In Kyber the matrix $A$ has special structure. Specifically, in Kyber512 it is of the form
$$\begin{pmatrix}N_{1,1}&N_{1,2}\\ N_{2,1}&N_{2,2}\end{pmatrix}$$
in Kyber768 it is of the form
$$\begin{pmatrix}N_{1,1}&N_{1,2}&N_{1,3}\\ N_{2,1}&N_{2,2}&N_{2,3}\\ N_{3,1}&N_{3,2}&N_{3,3}\end{pmatrix}$$
and in Kyber1024 it is of the form
$$\begin{pmatrix}N_{1,1}&N_{1,2}&N_{1,3}&N_{1,4}\\
N_{2,1}&N_{2,2}&N_{2,3}&N_{2,4}\\ N_{3,1}&N_{3,2}&N_{3,3}&N_{3,4}\\ N_{4,1}&N_{4,2}&N_{4,3}&N_{4,4}\end{pmatrix}$$
where each $N_{i,j}$ is a negacirculant matrix of the form
$$\begin{pmatrix} c_0 & c_1 & c_2&\ldots & c_{511}\\
-c_{511} & c_0 & c_1 &\ldots & c_{510}\\
-c_{510} & -c_{511} & c_0 &\ldots & c_{509}\\
\vdots & & &\ddots &\vdots\\
-c_1 &-c_2&-c_3&\ldots& c_0\end{pmatrix}.$$
The special form of this matrix means that the matrix multiplication
$$\begin{pmatrix} c_0 & c_1 & c_2&\ldots & c_{255}\\
-c_{255} & c_0 & c_1 &\ldots & c_{254}\\
-c_{254} & -c_{255} & c_0 &\ldots & c_{253}\\
\vdots & & &\ddots &\vdots\\
-c_1 &-c_2&-c_3&\ldots& c_0\end{pmatrix}\begin{pmatrix} \ell_{255}\\ \ell_{254}\\ \vdots\\ \ell_0\end{pmatrix}=\begin{pmatrix} r_{255}\\ r_{254}\\ \vdots\\ r_0\end{pmatrix}.$$
Is consistent with the multiplication $(c_0+c_1X+\cdots c_{255}X^{255})(\ell_0+\ell_1X+\cdots+\ell_{255}X^{255})=r_0+r_1X+\cdots+r_{255}X^{255}$ when the multiplication is performed modulo $X^{256}+1$.

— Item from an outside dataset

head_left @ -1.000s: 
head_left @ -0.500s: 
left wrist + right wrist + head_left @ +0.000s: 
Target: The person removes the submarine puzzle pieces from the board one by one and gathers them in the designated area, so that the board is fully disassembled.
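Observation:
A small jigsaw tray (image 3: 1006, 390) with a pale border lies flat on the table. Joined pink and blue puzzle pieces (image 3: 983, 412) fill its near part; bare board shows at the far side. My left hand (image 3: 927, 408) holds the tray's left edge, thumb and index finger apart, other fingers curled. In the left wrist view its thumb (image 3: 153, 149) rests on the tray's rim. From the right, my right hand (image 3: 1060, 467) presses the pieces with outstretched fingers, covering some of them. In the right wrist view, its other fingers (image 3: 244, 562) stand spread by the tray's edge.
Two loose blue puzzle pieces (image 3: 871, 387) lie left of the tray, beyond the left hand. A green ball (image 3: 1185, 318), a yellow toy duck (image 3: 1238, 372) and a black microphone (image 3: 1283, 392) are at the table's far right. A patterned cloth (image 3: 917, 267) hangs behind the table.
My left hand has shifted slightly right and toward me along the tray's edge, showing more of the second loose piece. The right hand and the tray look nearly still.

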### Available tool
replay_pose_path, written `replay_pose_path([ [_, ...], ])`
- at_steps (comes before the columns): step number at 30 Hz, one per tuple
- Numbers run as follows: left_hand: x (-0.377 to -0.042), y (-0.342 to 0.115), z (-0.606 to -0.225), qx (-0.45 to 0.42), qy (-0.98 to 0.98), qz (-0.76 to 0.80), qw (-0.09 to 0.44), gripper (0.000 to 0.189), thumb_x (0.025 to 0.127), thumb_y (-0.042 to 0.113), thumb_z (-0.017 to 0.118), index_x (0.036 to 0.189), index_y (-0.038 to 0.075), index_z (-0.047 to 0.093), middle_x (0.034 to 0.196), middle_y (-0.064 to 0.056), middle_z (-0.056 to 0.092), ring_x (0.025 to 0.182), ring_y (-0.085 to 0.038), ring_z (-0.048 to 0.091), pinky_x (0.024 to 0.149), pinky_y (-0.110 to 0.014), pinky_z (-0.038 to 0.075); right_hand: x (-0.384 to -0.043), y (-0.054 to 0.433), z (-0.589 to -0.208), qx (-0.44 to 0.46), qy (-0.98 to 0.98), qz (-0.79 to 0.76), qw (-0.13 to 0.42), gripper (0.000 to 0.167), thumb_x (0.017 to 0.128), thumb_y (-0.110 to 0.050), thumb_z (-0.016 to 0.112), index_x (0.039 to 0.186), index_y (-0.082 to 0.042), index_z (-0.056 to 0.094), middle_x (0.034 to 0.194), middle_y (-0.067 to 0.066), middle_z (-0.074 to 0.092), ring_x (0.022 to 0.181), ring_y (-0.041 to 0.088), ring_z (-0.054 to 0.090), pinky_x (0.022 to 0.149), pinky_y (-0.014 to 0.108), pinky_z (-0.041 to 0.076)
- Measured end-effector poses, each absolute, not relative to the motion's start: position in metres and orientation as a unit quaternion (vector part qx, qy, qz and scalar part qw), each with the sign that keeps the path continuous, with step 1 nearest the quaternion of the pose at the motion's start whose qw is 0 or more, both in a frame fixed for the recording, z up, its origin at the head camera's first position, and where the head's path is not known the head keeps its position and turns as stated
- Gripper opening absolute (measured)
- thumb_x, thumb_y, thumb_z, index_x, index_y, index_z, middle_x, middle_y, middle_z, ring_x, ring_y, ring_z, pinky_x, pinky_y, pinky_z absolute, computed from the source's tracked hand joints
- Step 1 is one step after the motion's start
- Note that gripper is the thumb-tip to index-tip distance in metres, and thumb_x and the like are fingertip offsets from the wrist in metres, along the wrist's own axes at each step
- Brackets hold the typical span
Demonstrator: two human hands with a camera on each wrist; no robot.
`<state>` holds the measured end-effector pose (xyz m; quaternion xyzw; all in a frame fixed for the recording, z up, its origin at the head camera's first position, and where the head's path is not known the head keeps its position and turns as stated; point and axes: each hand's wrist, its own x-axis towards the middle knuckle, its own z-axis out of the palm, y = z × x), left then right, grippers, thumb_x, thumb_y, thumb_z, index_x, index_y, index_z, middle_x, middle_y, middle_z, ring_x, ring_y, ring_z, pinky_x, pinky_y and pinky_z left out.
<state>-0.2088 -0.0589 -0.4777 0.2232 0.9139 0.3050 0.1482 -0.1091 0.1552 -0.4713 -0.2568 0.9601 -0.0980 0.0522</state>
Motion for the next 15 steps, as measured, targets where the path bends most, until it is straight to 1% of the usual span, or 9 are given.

This means that in Kyber512, the expression $A\mathbf s+\mathbf e$ can equally be thought to represent the following matrix equation over the ring $\mathbb Z[X]/\langle q, X^{256}+1\rangle$
$$\begin{pmatrix} n_{1,1}(X) & n_{1,2}(X)\\ n_{2,1}(X) & n_{2,2}(X)\end{pmatrix}\begin{pmatrix}s_1(X)\\ s_2(X)\end{pmatrix}+\begin{pmatrix}e_1(X)\\ e_2(X)\end{pmatrix}$$
(with similar expressions for Kyber768 and Kyber1024). This is a module learning with errors problem with 2 samples (respectively 3 and 4 in the cases of Kyber768 and Kyber1024). We believe that the components of the answer vector are statistically indistinguishable from uniform elements of our ring.
To "brute force" a solution one would try all possible values of $s_1(X)$ and $s_2(X)$ to see if when multiplied by $A$ they producer an answer close to the public key. In Kyber512 the coefficients of the $s_i(X)$ are all from the range $-3,-2,-1,0,1,2,3$ which gives $7^{512}$ possibilities for the private key. Breaking Kyber512 is "only" meant to be as hard as brute-forcing a 128-bit key for which there are $2^{128}$ possibilities. Even if we are intelligent about our exhaust, the key space is much larger than that permitted by the security requirements.